_WORK TO COMPLETE_
From the listing below, output only the lines starting at the line that has "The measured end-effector" and ending at the line that has "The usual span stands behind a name", exactly as they appear, ends included.

_EXTRACTED DATA_
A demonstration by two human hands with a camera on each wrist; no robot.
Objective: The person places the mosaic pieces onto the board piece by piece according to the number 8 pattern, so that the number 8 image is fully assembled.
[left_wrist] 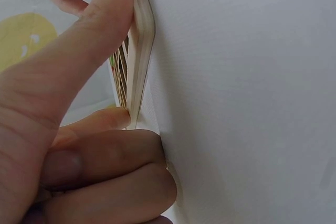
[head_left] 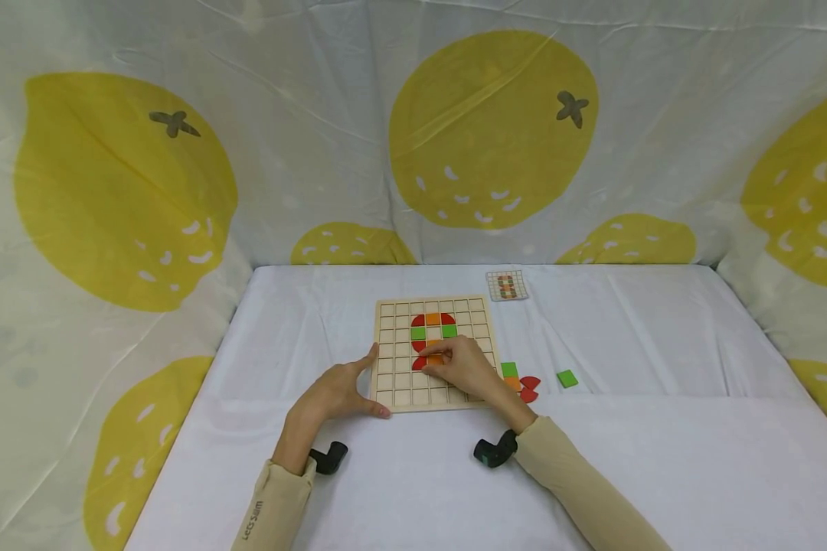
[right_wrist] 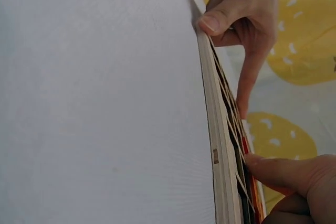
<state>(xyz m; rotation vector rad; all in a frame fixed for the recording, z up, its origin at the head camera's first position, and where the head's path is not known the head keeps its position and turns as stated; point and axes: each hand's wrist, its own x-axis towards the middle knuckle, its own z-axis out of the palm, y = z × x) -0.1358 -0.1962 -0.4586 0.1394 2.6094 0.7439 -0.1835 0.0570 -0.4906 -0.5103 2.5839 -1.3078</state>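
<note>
Watching remotely through the head camera, I'm seeing the left hand [head_left: 338,392], thumb and forefinger spread, bracing the square, gridded pale-wood board [head_left: 394,392] between both hands, probably against sliding; the right hand [head_left: 470,369] is pinching a red quarter-round tile [head_left: 418,363], with loose green, orange and red tiles [head_left: 509,370] lying beside its wrist, likely for easy reach. The left-wrist view is showing white cloth [left_wrist: 252,103] beneath; the right-wrist view, lemon-printed fabric [right_wrist: 310,35] hanging beyond the left hand.

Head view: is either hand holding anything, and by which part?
The left hand only touches the near left corner and left edge of the board. The right hand has fingertips at a red piece; a pinch cannot be confirmed.
</note>
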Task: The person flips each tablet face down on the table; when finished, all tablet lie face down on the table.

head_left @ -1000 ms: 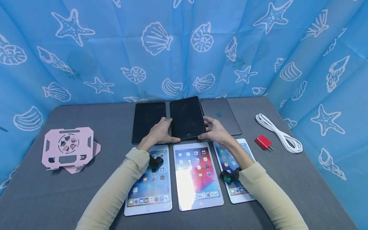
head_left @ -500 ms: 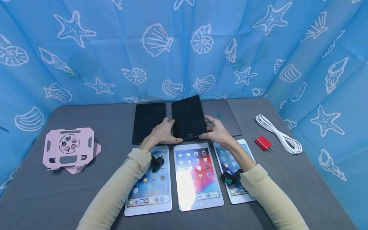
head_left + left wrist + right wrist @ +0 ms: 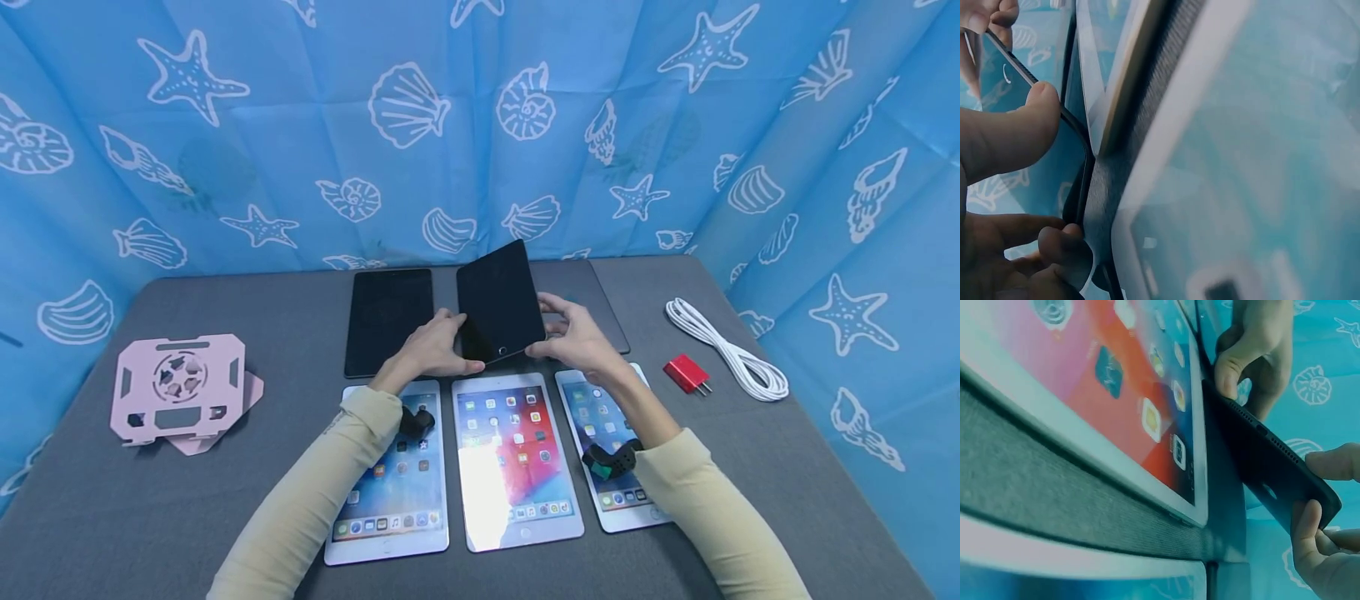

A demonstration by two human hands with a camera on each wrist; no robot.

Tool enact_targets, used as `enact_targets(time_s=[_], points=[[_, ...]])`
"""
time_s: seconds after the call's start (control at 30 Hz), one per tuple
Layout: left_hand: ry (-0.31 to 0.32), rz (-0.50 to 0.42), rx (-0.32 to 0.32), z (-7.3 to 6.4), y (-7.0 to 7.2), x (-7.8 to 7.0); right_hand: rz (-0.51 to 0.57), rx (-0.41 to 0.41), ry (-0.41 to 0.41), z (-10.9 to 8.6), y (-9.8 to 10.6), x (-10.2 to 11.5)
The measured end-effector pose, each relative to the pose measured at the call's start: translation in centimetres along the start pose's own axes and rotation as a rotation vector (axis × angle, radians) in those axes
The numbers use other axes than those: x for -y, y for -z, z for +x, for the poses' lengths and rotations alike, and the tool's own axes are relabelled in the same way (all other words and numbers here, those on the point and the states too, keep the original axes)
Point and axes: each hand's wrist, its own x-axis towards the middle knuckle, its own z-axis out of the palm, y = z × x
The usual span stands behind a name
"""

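Both hands hold a black tablet (image 3: 500,301) with a dark screen, tilted up off the grey table (image 3: 112,500) at the back middle. My left hand (image 3: 435,346) grips its near left corner, thumb (image 3: 1004,134) on the glass (image 3: 1035,181). My right hand (image 3: 573,333) grips its right edge; in the right wrist view the fingers (image 3: 1313,544) curl round the tablet (image 3: 1272,481). A second dark tablet (image 3: 388,319) lies flat to the left. A grey tablet (image 3: 596,308) lies face down behind my right hand.
Three white tablets with lit home screens lie in a row near me: left (image 3: 390,483), middle (image 3: 513,454), right (image 3: 607,500). A pink folding stand (image 3: 177,390) sits at the left. A red charger plug (image 3: 686,372) and a coiled white cable (image 3: 731,354) lie at the right.
The black tablet's right side has lifted and it has tilted and shifted slightly right. My right hand has risen with it. The left hand stays at the near left corner.
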Motion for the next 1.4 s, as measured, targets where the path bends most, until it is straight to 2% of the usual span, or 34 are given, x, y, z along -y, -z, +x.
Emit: enact_targets(time_s=[0.43,1.0,1.4], points=[[-0.022,-0.038,0.015,0.6,-0.6,-0.8,-0.004,0.004,0.035,-0.6,0.8,0.7],[-0.072,-0.064,0.054,1.3,-1.1,-2.4,-0.081,-0.016,0.077,-1.5,1.9,1.8],[-0.131,-0.092,0.056,1.6,-1.7,-3.2,-0.121,-0.008,0.112,-1.9,2.3,2.3]])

_SOLUTION BELOW_
The measured end-effector pose, each relative to the pose measured at the call's start: translation in centimetres along the start pose's own axes and rotation as a rotation vector (axis × angle, radians) in those axes
The numbers use other axes than those: x for -y, y for -z, z for +x, for the poses' lengths and rotations alike, and the tool's own axes are relabelled in the same way (all other words and numbers here, those on the point and the states too, keep the original axes)
Point and axes: each hand's wrist, its own x-axis towards the middle knuckle, its own z-axis out of the palm, y = z × x
The usual span stands behind a name

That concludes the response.